- [Dataset section]:
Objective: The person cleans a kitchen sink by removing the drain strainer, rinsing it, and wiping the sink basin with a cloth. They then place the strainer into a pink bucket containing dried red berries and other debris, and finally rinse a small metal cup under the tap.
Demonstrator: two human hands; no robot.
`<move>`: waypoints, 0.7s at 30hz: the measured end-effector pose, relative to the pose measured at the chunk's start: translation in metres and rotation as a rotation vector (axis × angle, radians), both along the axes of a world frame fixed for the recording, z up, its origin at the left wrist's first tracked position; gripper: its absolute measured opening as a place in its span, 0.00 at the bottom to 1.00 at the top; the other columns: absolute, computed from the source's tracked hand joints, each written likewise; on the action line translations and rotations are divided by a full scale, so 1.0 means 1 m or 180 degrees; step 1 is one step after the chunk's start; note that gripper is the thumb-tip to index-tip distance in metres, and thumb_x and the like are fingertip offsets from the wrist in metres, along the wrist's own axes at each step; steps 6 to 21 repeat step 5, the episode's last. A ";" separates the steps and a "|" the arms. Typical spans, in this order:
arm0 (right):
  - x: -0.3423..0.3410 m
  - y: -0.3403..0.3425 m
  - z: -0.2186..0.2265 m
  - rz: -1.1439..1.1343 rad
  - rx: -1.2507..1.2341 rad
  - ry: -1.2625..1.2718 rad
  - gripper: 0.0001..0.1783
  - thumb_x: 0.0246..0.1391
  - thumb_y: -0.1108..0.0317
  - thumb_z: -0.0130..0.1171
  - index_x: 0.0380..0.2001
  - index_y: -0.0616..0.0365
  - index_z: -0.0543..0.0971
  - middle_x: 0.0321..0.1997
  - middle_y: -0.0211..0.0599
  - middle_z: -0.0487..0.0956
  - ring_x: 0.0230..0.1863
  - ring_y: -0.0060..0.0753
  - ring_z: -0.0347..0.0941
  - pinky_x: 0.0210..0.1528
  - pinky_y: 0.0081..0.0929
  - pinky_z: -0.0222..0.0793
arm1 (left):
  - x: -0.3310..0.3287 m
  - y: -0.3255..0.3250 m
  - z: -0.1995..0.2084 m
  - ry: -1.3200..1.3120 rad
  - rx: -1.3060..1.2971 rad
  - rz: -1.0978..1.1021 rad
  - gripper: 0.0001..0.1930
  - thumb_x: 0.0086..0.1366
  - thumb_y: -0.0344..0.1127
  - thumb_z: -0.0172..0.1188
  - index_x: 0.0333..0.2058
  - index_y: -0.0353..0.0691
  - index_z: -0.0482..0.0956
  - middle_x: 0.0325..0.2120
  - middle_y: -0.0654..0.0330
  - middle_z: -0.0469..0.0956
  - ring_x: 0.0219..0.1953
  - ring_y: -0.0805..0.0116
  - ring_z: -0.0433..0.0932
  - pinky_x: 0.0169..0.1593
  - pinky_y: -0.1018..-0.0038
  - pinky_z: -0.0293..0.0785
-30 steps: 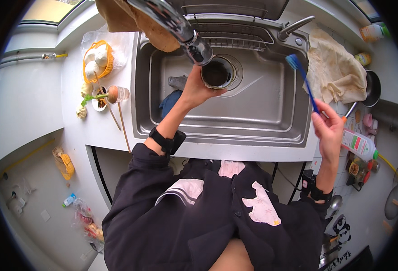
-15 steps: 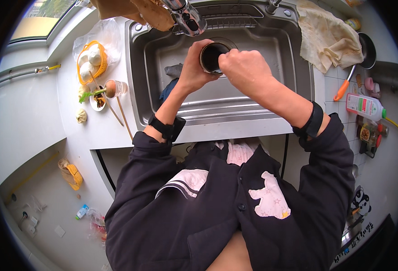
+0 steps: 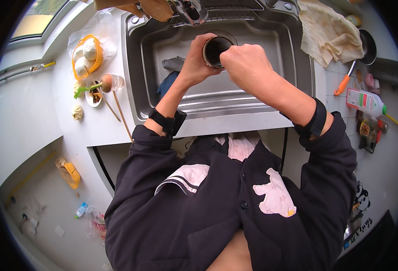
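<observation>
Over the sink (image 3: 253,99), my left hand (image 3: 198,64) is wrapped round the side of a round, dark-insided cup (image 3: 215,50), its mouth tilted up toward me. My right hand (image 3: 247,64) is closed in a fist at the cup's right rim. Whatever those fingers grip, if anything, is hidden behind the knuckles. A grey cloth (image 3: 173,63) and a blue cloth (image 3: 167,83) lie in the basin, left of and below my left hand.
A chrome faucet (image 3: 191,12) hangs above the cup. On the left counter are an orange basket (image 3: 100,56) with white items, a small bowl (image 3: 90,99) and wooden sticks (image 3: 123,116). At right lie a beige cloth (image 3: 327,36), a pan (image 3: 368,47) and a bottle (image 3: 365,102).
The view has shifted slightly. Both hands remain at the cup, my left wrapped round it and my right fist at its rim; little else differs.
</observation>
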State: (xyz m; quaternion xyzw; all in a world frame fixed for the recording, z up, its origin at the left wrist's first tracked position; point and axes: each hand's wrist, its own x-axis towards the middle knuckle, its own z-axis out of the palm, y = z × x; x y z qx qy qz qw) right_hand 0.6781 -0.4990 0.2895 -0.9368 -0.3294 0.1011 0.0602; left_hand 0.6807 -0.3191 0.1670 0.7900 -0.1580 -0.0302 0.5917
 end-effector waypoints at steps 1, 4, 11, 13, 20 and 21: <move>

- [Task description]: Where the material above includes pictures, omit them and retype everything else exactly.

- [Answer box]:
Objective: The person cleans a kitchen sink by removing the drain strainer, rinsing it, and wiping the sink basin with a cloth. They then place the strainer into a pink bucket containing dried red berries and other debris, and finally rinse a small metal cup under the tap.
Demonstrator: two human hands; no robot.
`<move>`: waypoints, 0.7s at 30hz: the measured end-effector pose, relative to the pose measured at the chunk's start: translation in metres and rotation as a rotation vector (axis × angle, radians), both along the axes of a world frame fixed for the recording, z up, its origin at the left wrist's first tracked position; gripper: its absolute measured opening as a place in its span, 0.00 at the bottom to 1.00 at the top; the other columns: absolute, computed from the source's tracked hand joints, each written likewise; on the action line translations and rotations are divided by a full scale, so 1.0 means 1 m or 180 degrees; step 1 is one step after the chunk's start; note that gripper is the thumb-tip to index-tip distance in metres, and thumb_x and the like are fingertip offsets from the wrist in metres, along the wrist's own axes at each step; steps 6 to 21 repeat step 5, the episode's last. A ";" separates the steps and a "|" the arms. Typical spans, in this order:
arm0 (right):
  - x: -0.3423..0.3410 m
  - y: -0.3403..0.3425 m
  - z: -0.2186..0.2265 m
  - rz: -1.1439..1.1343 rad
  - rx: -1.2507..1.2341 rad
  - ry: -1.2625..1.2718 rad
  - gripper: 0.0001..0.1783
  - thumb_x: 0.0246..0.1391
  - thumb_y: -0.1108..0.0317
  - thumb_z: -0.0130..0.1171
  - index_x: 0.0380..0.2001
  - index_y: -0.0616..0.0365
  - index_z: -0.0543..0.0971
  - middle_x: 0.0321..0.1997
  - middle_y: -0.0211..0.0599
  - middle_z: -0.0487..0.0956
  - ring_x: 0.0230..0.1863
  - ring_y: -0.0060..0.0753
  - ring_z: -0.0347..0.0941
  - pinky_x: 0.0210..0.1528
  - pinky_y: 0.0081..0.0929
  - pinky_z: -0.0222..0.0793
arm1 (left):
  - x: -0.3310..0.3287 m
  - y: -0.3255..0.3250 m
  - z: -0.1995..0.2084 m
  - ry: -1.3200..1.3120 rad
  - rx: -1.3060..1.2971 rad
  - rz: -1.0978..1.1021 rad
  - gripper: 0.0001..0.1930
  - thumb_x: 0.0086..0.1366
  - thumb_y: -0.0344..0.1127
  - thumb_z: -0.0172..0.1188
  - index_x: 0.0333..0.2058
  - index_y: -0.0353..0.0691
  - index_z: -0.0482..0.0956
  - middle_x: 0.0325..0.2120
  - middle_y: -0.0654..0.0330
  - middle_z: -0.0469..0.0956
  - ring_x: 0.0219..0.1953
  - ring_y: -0.0805..0.0116
  - ring_z: -0.0433..0.0932
  - pinky_x: 0.0169..0.1593
  - pinky_y: -0.1018..-0.0038
  - pinky_z: -0.0293..0.0785
-30 steps: 
-15 steps: 
+0 steps: 
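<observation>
Over the sink (image 3: 253,99), my left hand (image 3: 198,64) is wrapped round the side of a round, dark-insided cup (image 3: 215,50), its mouth tilted up toward me. My right hand (image 3: 247,64) is closed in a fist at the cup's right rim. Whatever those fingers grip, if anything, is hidden behind the knuckles. A grey cloth (image 3: 173,63) and a blue cloth (image 3: 167,83) lie in the basin, left of and below my left hand.
A chrome faucet (image 3: 191,12) hangs above the cup. On the left counter are an orange basket (image 3: 100,56) with white items, a small bowl (image 3: 90,99) and wooden sticks (image 3: 123,116). At right lie a beige cloth (image 3: 327,36), a pan (image 3: 368,47) and a bottle (image 3: 365,102).
The view has shifted slightly. Both hands remain at the cup, my left wrapped round it and my right fist at its rim; little else differs.
</observation>
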State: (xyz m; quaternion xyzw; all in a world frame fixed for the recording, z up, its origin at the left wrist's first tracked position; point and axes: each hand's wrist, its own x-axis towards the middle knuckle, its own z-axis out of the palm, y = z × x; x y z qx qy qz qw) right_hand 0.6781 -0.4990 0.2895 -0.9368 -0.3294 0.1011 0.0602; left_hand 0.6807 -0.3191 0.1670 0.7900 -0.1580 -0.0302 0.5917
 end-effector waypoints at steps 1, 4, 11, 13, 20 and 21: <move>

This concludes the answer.